Evvela: Bu mes’eleyi Bediüzzaman’ın Meşrutiyet döneminde neşr olunan nutuk, makale, müdafaat ve kitaplarından,

Saniyen: Cumhuriyet döneminde te’lif etmiş olduğu Risale-i Nur kitapları ve müdafaatlarından,

Salisen: Bediüzzaman’ın en yakın talebe ve hizmetkârlarının bu konuda ondan işittikleri sözlerinden sorarak, gerçek mahiyetini bulmaya çalışacağız. Bu tahlilde başkaların lâf u güzafına göre değil, hem başkalarının zihniyet ve hayalhanesindeki tasavvuruna göre de değil, belki Bediüzzaman’ın gerçek olarak Sultan Abdülhamid’e karşı tutum, davranış, fikir ve düşüncelerinin hakikatini yukarıda sıraladığım yalnız o üç kaynaktan öğrenmeye çalışacağız.

İşte birinci kaynak; Meşrutiyet dönemindeki nutuk makale, müdafaat ve kitaplarına müracaat ediyoruz:

1- Meşrutiyetin il’ânının ilk günlerinde söylediği nutkunun son bölümünde: “Yaşasın yaraları tedavî etmek fikrinde olan halife-i peygamber”(47) Demek suretiyle, onun şahsiyet ve makâmının ne olduğunu ortaya koymaktadır.
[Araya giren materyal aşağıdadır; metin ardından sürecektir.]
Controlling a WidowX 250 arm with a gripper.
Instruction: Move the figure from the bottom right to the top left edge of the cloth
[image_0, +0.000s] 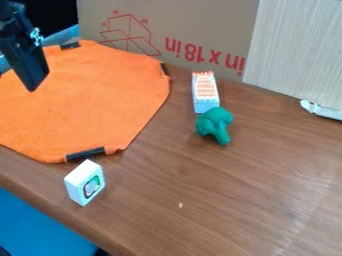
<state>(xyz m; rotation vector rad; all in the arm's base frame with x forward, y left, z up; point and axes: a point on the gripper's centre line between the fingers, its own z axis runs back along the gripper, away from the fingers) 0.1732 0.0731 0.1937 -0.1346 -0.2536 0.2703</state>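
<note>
Over the upper left of the orange cloth (87, 100) hangs the black gripper (25, 57), partly cut off by the left edge of the camera view. A green broccoli-shaped figure (215, 124) lies on the wood, right of the cloth and well apart from the gripper. Just outside the cloth's lower right edge stands a small white block (85, 182) with a green and dark picture on its side.
A white and light blue box with orange stripes (205, 92) is right behind the green figure. Cardboard (167, 30) and a pale panel (297, 50) border the wooden table (220, 200) at the back. Black clips (85, 154) hold the cloth's edge.
</note>
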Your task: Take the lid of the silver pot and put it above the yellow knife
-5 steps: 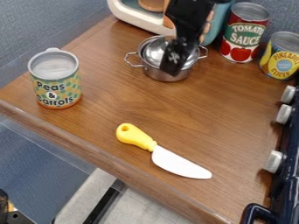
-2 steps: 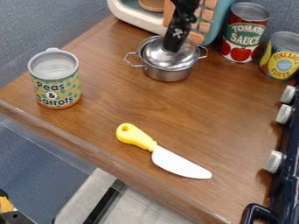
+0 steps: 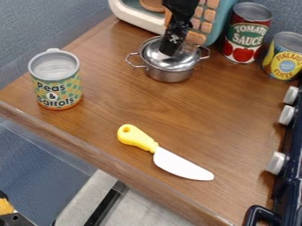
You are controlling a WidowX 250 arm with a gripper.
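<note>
Well, from where I stand, the biggest thing is the brown wooden counter (image 3: pixel 106 106). The dark blue toy stove (image 3: pixel 289 187) is along its right side, and the toy microwave (image 3: pixel 218 24) sits at the back. The black gripper (image 3: pixel 168 53) hangs down in front of the microwave, with its tip right at the middle of the pot's top. I cannot tell if it is squeezed closed, spread wide or holding anything.

Next come the cans: the tomato can (image 3: pixel 239 50), the yellow-and-blue can (image 3: pixel 286 64) and the green-and-orange can (image 3: pixel 59 88). The silver pot (image 3: pixel 170 76) stands on the counter, with a little loop on each side. The yellow-handled knife (image 3: pixel 177 164) lies flat, nearer to me.

Smallest is the round silver lid (image 3: pixel 184 62), on top of the pot. It looks like thin metal, so I guess it is light and stiff, and it won't squash. Its shiny dome looks slippery, and a pinch on the slope could slide off. The best hold is likely high up in the middle, then straight up, so the pot isn't dragged along. If held off to one side, the lid may tip and swing on its way to the knife.
</note>
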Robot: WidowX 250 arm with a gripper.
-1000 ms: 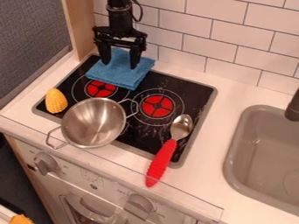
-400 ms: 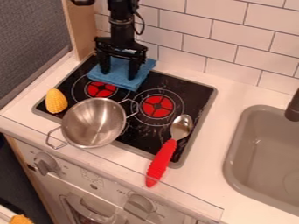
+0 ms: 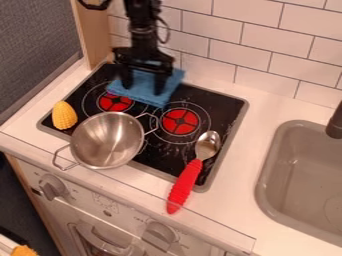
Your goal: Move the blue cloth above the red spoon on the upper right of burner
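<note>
the blue cloth (image 3: 144, 91) lies near the stove's (image 3: 217, 105) back edge, under the spread end effector (image 3: 143, 90); likely light and floppy, it should handle best pinched by a middle fold.

Cloth (image 3: 149, 96): partly hidden behind gripper (image 3: 142, 89)
Arm (image 3: 143, 30): blurred; cut by top edge
Sink (image 3: 267, 187), faucet (image 3: 336, 124): cut by right edge
Orange thing (image 3: 24, 251): cut by bottom edge
</note>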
2- 23 Mart 1909’da gazetelerde intişar eden “Dağ meyvesi acı da olsa devadır” başlıklı makalesinin yedinci maddesinde:

“Hilâfete dair bir rû’yadır. Âlem-i menamda Padişah’ı gördüm(48) dedim: Sen zekât-ül ömrü, Ömer-i sani(49) mesleğinde sarfet! Tâ ki, Meşrûtiyet


Yükleniyor...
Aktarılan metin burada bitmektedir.